** Recorded information **
[Start of Attachment]

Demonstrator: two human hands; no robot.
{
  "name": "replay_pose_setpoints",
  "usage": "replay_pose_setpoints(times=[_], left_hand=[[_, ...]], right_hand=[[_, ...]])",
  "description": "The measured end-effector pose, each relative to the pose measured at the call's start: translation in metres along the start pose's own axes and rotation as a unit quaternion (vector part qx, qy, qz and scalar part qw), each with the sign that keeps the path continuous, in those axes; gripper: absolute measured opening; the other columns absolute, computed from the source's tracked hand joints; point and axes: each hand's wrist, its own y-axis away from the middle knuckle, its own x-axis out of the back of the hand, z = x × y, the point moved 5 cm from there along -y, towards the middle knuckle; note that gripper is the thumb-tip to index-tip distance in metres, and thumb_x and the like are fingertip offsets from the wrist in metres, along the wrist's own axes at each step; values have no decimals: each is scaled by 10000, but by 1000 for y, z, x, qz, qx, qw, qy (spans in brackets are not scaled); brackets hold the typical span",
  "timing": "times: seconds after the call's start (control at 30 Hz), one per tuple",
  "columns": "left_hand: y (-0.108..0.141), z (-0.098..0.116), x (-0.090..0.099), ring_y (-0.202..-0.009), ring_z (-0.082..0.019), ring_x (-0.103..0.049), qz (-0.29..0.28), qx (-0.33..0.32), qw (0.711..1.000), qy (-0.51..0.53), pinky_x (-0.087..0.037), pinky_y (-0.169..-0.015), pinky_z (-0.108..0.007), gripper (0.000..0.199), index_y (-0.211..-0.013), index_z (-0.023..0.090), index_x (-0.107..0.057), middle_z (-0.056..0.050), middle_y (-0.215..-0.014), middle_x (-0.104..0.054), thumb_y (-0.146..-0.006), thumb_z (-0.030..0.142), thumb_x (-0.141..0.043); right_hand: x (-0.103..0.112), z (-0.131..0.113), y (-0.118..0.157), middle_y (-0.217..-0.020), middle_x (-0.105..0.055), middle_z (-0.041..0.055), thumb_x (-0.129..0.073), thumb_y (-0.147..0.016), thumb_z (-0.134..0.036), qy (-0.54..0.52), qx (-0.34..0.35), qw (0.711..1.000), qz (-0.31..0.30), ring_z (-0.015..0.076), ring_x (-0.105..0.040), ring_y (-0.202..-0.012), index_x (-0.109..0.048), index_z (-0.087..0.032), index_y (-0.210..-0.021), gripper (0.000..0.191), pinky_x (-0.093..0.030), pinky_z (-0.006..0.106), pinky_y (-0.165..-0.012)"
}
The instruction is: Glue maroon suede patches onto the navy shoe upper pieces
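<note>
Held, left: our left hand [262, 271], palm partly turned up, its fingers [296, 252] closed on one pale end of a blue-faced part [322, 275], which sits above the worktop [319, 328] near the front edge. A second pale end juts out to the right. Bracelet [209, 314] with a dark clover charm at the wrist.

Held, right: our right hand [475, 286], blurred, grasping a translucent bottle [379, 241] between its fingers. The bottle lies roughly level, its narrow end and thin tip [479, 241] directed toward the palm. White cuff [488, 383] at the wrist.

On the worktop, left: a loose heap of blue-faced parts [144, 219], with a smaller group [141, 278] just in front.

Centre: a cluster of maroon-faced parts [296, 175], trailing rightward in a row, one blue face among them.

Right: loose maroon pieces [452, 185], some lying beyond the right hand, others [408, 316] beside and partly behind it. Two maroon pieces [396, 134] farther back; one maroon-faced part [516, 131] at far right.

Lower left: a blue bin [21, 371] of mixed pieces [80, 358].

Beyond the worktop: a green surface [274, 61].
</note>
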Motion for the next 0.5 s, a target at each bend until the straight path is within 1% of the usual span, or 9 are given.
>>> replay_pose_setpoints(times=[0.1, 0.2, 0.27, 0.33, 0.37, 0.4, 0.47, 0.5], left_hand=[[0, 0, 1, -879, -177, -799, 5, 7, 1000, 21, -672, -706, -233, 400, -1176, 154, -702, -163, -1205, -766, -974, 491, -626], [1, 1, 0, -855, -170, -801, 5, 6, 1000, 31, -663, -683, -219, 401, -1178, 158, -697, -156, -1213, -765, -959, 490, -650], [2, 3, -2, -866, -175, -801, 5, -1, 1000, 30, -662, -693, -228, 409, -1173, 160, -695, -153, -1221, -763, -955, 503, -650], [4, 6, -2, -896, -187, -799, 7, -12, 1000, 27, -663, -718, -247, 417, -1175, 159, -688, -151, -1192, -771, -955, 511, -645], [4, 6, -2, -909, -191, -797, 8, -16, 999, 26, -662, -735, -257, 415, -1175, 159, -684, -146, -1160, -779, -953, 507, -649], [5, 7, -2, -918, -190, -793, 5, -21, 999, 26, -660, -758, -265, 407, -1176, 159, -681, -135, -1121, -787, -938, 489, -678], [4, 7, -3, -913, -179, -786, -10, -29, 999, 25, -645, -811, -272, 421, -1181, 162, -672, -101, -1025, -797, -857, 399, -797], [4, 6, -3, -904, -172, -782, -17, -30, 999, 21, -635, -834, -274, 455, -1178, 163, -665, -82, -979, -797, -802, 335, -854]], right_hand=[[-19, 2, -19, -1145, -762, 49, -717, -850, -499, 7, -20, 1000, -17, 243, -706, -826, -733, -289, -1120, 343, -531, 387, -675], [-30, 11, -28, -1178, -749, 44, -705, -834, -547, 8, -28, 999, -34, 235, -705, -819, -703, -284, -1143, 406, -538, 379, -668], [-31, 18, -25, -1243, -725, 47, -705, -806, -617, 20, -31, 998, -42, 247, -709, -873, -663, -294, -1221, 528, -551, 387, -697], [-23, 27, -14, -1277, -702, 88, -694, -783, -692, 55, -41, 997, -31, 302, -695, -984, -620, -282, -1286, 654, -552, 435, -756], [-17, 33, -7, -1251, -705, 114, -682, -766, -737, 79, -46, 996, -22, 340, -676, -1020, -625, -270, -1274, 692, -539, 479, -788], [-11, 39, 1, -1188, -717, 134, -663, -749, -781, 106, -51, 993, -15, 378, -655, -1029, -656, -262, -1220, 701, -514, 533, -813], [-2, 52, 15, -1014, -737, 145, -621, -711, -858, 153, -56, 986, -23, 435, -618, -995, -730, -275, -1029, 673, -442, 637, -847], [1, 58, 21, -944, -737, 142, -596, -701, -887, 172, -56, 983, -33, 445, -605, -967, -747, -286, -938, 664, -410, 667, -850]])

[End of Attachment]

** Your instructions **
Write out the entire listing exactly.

** Reply **
Demonstrator: two human hands; no robot.
{
  "name": "replay_pose_setpoints",
  "usage": "replay_pose_setpoints(times=[_], left_hand=[[_, ...]], right_hand=[[_, ...]])",
  "description": "The measured end-effector pose, each relative to the pose measured at the call's start: translation in metres along the start pose's own axes and rotation as a unit quaternion (vector part qx, qy, qz and scalar part qw), each with the sign that keeps the path continuous, in those axes; gripper: absolute measured opening; the other columns absolute, computed from the source's tracked hand joints; point and axes: each hand's wrist, its own y-axis away from the middle knuckle, its own x-axis out of the back of the hand, z = x × y, the point moved 5 cm from there along -y, towards the middle knuckle; note that gripper is the thumb-tip to index-tip distance in metres, and thumb_x and the like are fingertip offsets from the wrist in metres, along the wrist's own axes at each step; values have no decimals: each is scaled by 10000, but by 1000 for y, z, x, qz, qx, qw, qy (spans in brackets are not scaled); brackets hold the typical span",
  "timing": "times: seconds after the call's start (control at 30 Hz), one per tuple",
  "columns": "left_hand: y (-0.108..0.141), z (-0.098..0.116), x (-0.090..0.099), ring_y (-0.202..-0.009), ring_z (-0.082..0.019), ring_x (-0.103..0.049), qz (-0.29..0.28), qx (-0.33..0.32), qw (0.711..1.000), qy (-0.51..0.53), pinky_x (-0.087..0.037), pinky_y (-0.169..-0.015), pinky_z (-0.108..0.007), gripper (0.000..0.199), index_y (-0.211..-0.013), index_z (-0.023..0.090), index_x (-0.107..0.057), middle_z (-0.056..0.050), middle_y (-0.215..-0.014), middle_x (-0.104..0.054), thumb_y (-0.146..-0.006), thumb_z (-0.030..0.142), thumb_x (-0.141..0.043); right_hand: x (-0.103..0.112), z (-0.131..0.113), y (-0.118..0.157), middle_y (-0.217..-0.020), middle_x (-0.105..0.055), middle_z (-0.041..0.055), thumb_x (-0.129..0.073), thumb_y (-0.147..0.016), thumb_z (-0.134..0.036), qy (-0.54..0.52), qx (-0.34..0.35), qw (0.711..1.000), qz (-0.31..0.30), ring_z (-0.015..0.076), ring_x (-0.105..0.040), ring_y (-0.202..-0.012), index_x (-0.109..0.048), index_z (-0.087..0.032), index_y (-0.210..-0.021), gripper (0.000..0.191), pinky_x (-0.093..0.030), pinky_z (-0.006..0.106), pinky_y (-0.165..-0.012)"
}
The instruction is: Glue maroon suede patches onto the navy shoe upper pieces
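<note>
Held, left: our left hand [262, 271], palm partly turned up, its fingers [296, 252] closed on one pale end of a blue-faced part [322, 275], which sits above the worktop [319, 328] near the front edge. A second pale end juts out to the right. Bracelet [209, 314] with a dark clover charm at the wrist.

Held, right: our right hand [475, 286], blurred, grasping a translucent bottle [379, 241] between its fingers. The bottle lies roughly level, its narrow end and thin tip [479, 241] directed toward the palm. White cuff [488, 383] at the wrist.

On the worktop, left: a loose heap of blue-faced parts [144, 219], with a smaller group [141, 278] just in front.

Centre: a cluster of maroon-faced parts [296, 175], trailing rightward in a row, one blue face among them.

Right: loose maroon pieces [452, 185], some lying beyond the right hand, others [408, 316] beside and partly behind it. Two maroon pieces [396, 134] farther back; one maroon-faced part [516, 131] at far right.

Lower left: a blue bin [21, 371] of mixed pieces [80, 358].

Beyond the worktop: a green surface [274, 61].
</note>
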Motion for the next 0.5 s, a target at each bend until the straight path is within 1% of the usual span, or 9 are given.
>>> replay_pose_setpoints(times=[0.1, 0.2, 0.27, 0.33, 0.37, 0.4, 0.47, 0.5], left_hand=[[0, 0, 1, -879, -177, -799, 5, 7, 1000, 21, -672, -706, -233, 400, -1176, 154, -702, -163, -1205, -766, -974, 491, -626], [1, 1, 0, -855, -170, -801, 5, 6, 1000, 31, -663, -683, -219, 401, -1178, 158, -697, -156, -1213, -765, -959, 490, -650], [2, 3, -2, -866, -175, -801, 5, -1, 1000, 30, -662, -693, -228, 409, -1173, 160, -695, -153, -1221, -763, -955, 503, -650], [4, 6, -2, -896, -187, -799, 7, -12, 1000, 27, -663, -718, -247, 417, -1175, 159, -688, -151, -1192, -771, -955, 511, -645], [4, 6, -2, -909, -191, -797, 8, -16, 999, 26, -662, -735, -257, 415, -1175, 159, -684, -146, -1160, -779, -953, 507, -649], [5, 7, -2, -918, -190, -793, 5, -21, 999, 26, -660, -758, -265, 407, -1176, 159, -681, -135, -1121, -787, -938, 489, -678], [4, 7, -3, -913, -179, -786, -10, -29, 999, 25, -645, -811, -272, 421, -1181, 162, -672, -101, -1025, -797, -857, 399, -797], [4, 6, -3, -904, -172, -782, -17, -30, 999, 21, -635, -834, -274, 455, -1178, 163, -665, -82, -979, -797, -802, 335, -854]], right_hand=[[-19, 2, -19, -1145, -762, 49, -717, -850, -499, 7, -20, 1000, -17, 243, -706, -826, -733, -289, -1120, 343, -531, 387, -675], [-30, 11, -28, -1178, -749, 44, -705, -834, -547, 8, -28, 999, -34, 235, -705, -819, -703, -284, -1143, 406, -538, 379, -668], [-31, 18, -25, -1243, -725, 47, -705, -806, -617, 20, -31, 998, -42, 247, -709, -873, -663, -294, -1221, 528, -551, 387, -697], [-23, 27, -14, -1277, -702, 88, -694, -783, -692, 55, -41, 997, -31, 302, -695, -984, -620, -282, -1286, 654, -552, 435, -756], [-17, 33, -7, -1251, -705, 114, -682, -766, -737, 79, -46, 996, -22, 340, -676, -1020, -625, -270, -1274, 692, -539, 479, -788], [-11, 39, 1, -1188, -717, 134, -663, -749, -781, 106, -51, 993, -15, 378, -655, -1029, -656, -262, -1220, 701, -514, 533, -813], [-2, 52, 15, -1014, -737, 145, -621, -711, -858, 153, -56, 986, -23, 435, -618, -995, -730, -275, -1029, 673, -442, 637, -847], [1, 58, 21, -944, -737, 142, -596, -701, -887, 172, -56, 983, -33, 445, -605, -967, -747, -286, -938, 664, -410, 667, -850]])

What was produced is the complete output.